START RECORD SET
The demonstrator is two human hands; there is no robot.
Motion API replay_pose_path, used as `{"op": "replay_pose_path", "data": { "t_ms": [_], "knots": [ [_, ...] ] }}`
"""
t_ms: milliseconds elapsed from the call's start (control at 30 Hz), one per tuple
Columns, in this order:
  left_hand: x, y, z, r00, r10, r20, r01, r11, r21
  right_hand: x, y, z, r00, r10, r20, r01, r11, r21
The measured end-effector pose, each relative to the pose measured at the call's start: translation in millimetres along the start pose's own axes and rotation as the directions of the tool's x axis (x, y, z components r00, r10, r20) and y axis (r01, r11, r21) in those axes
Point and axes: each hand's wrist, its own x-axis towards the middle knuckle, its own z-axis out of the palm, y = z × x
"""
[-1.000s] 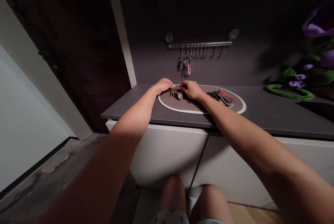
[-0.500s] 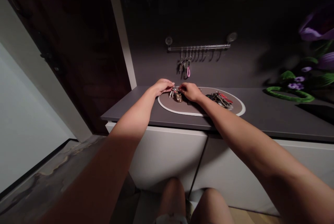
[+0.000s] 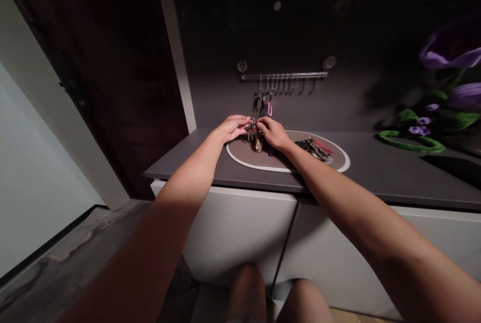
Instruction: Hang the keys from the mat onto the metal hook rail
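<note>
Over the brown oval mat [image 3: 263,163], a bunch of keys [image 3: 251,132] on a metal ring is held up between my two hands. My left hand [image 3: 233,128] pinches it from the left. From the other side, my right hand [image 3: 273,132] grips the ring with its fingertips. A small brown-gold charm [image 3: 258,143] dangles below the ring. Right of my right wrist lies a pile of keys and cords [image 3: 315,148] with red tags. Part of a dark thing on the mat shows under my right hand, too hidden to name.
A clear rail with hooks [image 3: 285,76] is fixed to the wall, with several keys [image 3: 265,100] and a pink loop hanging at its left. A green ring [image 3: 411,142] and purple flowers [image 3: 469,96] stand at right. White cabinet doors [image 3: 240,227] are below; a dark door [image 3: 124,87] is left.
The key bunch has been lifted and its ring now shows between my hands, with the charm hanging lower. My head view has tilted up slightly.
</note>
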Motion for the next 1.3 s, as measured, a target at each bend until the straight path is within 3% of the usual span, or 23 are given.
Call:
{"op": "replay_pose_path", "data": {
  "t_ms": [267, 533, 767, 1100, 1300],
  "knots": [
    [1, 0, 1.8, 0.998, 0.040, 0.044, -0.040, 0.999, -0.019, 3, 2, 2, 0.999, 0.010, -0.038, 0.000, 0.967, 0.257],
    [1, -1, 2.1, 0.995, 0.066, 0.080, -0.063, 0.997, -0.036, 4, 1, 2, 0.997, 0.073, -0.001, -0.061, 0.830, 0.554],
    [1, -2, 6.3, 0.992, 0.084, 0.092, -0.081, 0.996, -0.029, 4, 2, 0, 0.995, 0.098, -0.004, -0.076, 0.791, 0.608],
    [4, -6, 12.7, 0.996, 0.086, 0.011, -0.085, 0.996, -0.039, 4, 3, -8, 0.981, 0.189, -0.040, -0.107, 0.701, 0.705],
    [2, -11, 17.5, 0.992, 0.116, -0.047, -0.108, 0.983, 0.147, 12, 2, -22, 0.940, 0.334, -0.072, -0.157, 0.610, 0.777]
  ]
}}
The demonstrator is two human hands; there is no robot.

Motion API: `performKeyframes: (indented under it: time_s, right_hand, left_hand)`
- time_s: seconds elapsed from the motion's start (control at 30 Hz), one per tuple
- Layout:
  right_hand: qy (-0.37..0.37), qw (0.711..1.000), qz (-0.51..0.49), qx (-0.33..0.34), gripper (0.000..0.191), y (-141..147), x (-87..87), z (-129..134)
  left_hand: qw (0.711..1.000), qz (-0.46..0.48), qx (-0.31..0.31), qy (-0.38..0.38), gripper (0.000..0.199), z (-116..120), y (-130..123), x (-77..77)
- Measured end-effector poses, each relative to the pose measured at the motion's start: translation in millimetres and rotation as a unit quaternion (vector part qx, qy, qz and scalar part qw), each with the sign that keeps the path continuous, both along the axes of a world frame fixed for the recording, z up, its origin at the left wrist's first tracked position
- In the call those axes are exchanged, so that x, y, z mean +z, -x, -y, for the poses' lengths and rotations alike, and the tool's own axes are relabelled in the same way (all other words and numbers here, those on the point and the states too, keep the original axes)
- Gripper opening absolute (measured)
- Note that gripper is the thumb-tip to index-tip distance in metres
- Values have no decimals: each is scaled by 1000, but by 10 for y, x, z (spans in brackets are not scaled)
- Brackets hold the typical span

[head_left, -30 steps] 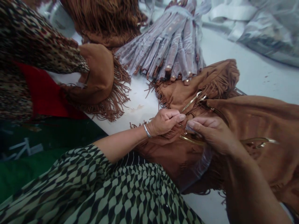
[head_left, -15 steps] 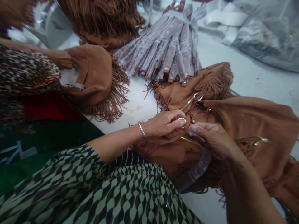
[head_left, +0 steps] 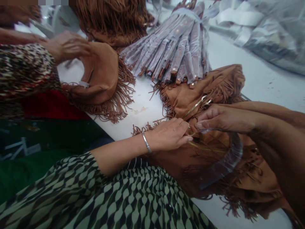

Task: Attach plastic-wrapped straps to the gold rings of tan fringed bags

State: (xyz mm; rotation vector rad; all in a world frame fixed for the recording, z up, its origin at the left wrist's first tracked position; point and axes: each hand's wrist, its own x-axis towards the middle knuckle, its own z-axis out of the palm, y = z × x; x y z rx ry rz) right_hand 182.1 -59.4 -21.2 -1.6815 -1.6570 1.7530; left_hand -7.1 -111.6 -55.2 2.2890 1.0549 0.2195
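Observation:
My left hand (head_left: 168, 135), wearing a silver bangle, pinches a gold metal ring (head_left: 190, 130) at the edge of a brown fringed suede bag (head_left: 171, 162). Close beside it, the fingers of my right hand (head_left: 218, 119) are closed on the end of a strap (head_left: 224, 167) wrapped in clear plastic. The rest of that strap hangs in a curve over the bag. My fingers partly hide the ring and the strap's end, so I cannot tell whether the strap passes through the ring. A gold zip runs along the bag's opening.
Behind my hands lies another fringed bag (head_left: 190, 98). Beyond it is a tied bundle of plastic-wrapped straps (head_left: 171, 47). At the left, a co-worker's hand (head_left: 69, 46) is over a brown bag (head_left: 105, 73). Clear plastic bags (head_left: 281, 38) lie at the back right.
My right hand has moved up and turned flatter, carrying the strap, whose loop now hangs further right. My left hand has shifted slightly down. The co-worker's hand has lifted over their bag.

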Motion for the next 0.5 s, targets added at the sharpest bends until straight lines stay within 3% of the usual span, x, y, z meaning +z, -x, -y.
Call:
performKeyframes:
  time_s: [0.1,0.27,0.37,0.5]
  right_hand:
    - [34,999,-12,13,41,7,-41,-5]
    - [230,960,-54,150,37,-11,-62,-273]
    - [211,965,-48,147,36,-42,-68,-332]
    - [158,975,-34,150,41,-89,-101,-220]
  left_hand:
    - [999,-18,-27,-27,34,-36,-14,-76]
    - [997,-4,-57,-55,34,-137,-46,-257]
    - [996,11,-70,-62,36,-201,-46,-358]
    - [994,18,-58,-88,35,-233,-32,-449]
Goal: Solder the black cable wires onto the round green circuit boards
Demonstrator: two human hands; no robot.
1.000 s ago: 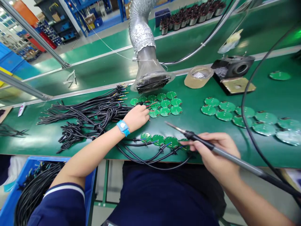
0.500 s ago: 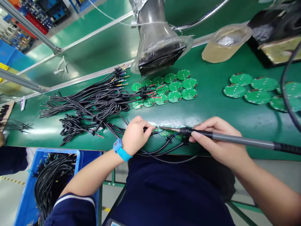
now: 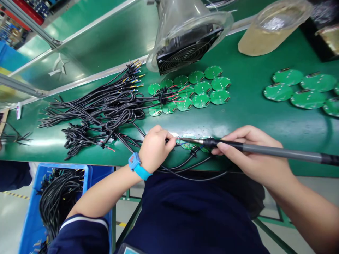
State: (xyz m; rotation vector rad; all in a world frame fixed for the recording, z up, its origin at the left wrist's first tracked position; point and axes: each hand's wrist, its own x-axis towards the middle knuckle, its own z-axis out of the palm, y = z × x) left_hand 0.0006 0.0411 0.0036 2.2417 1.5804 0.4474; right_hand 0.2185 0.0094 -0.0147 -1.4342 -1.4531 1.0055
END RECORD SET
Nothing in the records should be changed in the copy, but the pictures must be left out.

SOLUTION:
The demonstrator is two human hands; there is no robot.
Motion API replay_pose_path, used as `{"op": "replay_pose_path", "data": { "t_ms": [_], "knots": [ [_, ...] ] }}`
"""
t_ms: milliseconds elapsed from the call's start (control at 30 Hz), one per tuple
Columns, in this order:
  left_hand: x, y, z, r00, r10, r20, r01, r11, r21
  right_hand: x, y, z, r00, r10, r20, r01, r11, r21
The measured end-effector pose, each relative to the pose measured at the call's start: translation in millimetres along the start pose's own axes and rotation as the directions of the tool's x axis (x, y, z components r00, r10, r20) and y axis (r01, r11, r21) in those axes
Point and axes: each hand's wrist, its own x-axis towards the middle knuckle, its own z-axis out of the palm, y = z × x
"""
[-1.000s] 
[-0.500s] 
[+0.000s] 
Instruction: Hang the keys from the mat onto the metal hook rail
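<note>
Over the brown oval mat [image 3: 263,163], a bunch of keys [image 3: 251,132] on a metal ring is held up between my two hands. My left hand [image 3: 233,128] pinches it from the left. From the other side, my right hand [image 3: 273,132] grips the ring with its fingertips. A small brown-gold charm [image 3: 258,143] dangles below the ring. Right of my right wrist lies a pile of keys and cords [image 3: 315,148] with red tags. Part of a dark thing on the mat shows under my right hand, too hidden to name.
A clear rail with hooks [image 3: 285,76] is fixed to the wall, with several keys [image 3: 265,100] and a pink loop hanging at its left. A green ring [image 3: 411,142] and purple flowers [image 3: 469,96] stand at right. White cabinet doors [image 3: 240,227] are below; a dark door [image 3: 124,87] is left.
The key bunch has been lifted and its ring now shows between my hands, with the charm hanging lower. My head view has tilted up slightly.
</note>
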Motion for the next 1.3 s, as measured, a target at each bend until the straight path is within 3% of the usual span, or 23 are given.
Call:
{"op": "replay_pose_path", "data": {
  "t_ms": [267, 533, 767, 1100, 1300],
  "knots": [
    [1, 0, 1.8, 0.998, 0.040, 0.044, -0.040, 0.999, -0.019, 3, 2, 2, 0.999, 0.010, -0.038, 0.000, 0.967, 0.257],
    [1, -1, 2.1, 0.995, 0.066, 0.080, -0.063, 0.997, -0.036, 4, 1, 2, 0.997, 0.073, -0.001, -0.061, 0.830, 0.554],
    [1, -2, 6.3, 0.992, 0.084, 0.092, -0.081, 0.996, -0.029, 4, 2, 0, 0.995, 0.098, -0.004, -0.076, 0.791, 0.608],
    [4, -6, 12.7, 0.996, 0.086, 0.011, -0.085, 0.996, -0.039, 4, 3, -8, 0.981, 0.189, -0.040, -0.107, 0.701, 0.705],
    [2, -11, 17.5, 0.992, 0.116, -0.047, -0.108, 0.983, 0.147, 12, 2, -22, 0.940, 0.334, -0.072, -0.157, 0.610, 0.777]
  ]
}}
The demonstrator is two human hands; there is no robot.

Motion API: `performKeyframes: (indented under it: time_s, right_hand, left_hand)`
- time_s: seconds elapsed from the motion's start (control at 30 Hz), one per tuple
- Layout:
  right_hand: qy (-0.37..0.37), qw (0.711..1.000), qz (-0.51..0.49), qx (-0.33..0.34), gripper (0.000..0.191), y (-141..147), x (-87..87), z (-129..134)
  left_hand: qw (0.711..1.000), qz (-0.46..0.48), qx (-0.31..0.31), qy (-0.38..0.38), gripper (0.000..0.199), z (-116..120), y (-130..123), x (-77..77)
- Measured end-effector poses, each relative to the pose measured at the motion's start: translation in millimetres and rotation as a unit quaternion (vector part qx, qy, qz and scalar part qw), each with the sign that keeps the path continuous, both along the axes of a world frame fixed for the recording, z up, its origin at the left wrist's first tracked position
- In the call those axes are exchanged, so that x, y, z mean +z, -x, -y, for the poses' lengths and rotations alike, and the tool's own axes are relabelled in the same way (all other words and numbers here, those on the point and the states too, keep the original axes)
- Gripper opening absolute (measured)
- Note that gripper is the thumb-tip to index-tip distance in metres
- Values have no decimals: each is scaled by 1000, but by 10 for y, x, z (spans in brackets are not scaled)
- Brackets hold the typical span

[head_left, -30 steps] 
[head_left, -15 steps] 
[head_left, +0 steps] 

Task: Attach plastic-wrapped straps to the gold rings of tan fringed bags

State: (xyz mm; rotation vector rad; all in a world frame fixed for the recording, z up, its origin at the left wrist's first tracked position; point and axes: each hand's wrist, its own x-axis towards the middle knuckle, its own z-axis out of the palm, y = z × x; x y z rx ry rz) right_hand 182.1 -59.4 -21.2 -1.6815 -1.6570 1.7530; left_hand -7.1 -111.6 -55.2 2.2890 1.0549 0.2195
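Observation:
My left hand (head_left: 168, 135), wearing a silver bangle, pinches a gold metal ring (head_left: 190, 130) at the edge of a brown fringed suede bag (head_left: 171, 162). Close beside it, the fingers of my right hand (head_left: 218, 119) are closed on the end of a strap (head_left: 224, 167) wrapped in clear plastic. The rest of that strap hangs in a curve over the bag. My fingers partly hide the ring and the strap's end, so I cannot tell whether the strap passes through the ring. A gold zip runs along the bag's opening.
Behind my hands lies another fringed bag (head_left: 190, 98). Beyond it is a tied bundle of plastic-wrapped straps (head_left: 171, 47). At the left, a co-worker's hand (head_left: 69, 46) is over a brown bag (head_left: 105, 73). Clear plastic bags (head_left: 281, 38) lie at the back right.
My right hand has moved up and turned flatter, carrying the strap, whose loop now hangs further right. My left hand has shifted slightly down. The co-worker's hand has lifted over their bag.
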
Motion for the next 0.5 s, targets added at the sharpest bends until straight lines stay within 3% of the usual span, x, y, z meaning +z, -x, -y.
Call:
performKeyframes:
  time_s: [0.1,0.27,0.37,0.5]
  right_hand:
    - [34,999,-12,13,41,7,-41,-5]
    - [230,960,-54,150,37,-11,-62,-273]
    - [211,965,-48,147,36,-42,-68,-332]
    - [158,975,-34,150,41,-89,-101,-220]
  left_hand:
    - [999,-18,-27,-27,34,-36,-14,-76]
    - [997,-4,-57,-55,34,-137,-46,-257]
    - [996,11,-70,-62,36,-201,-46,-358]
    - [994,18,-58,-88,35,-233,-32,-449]
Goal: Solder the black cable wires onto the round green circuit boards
Demonstrator: two human hands; no robot.
1.000 s ago: 
0.500 s ago: 
now: 
State: (xyz m; rotation vector rad; all in a world frame fixed for the recording, z up, its origin at the left wrist's first tracked position; point and axes: each hand's wrist, its own x-axis towards the middle knuckle, its own z-axis out of the palm, y = z × x) left_hand 0.0006 0.0411 0.0036 2.2417 1.5804 0.4474; right_hand 0.2185 0.0094 -0.0147 -1.4342 -1.4531 1.0055

This output contains the full answer.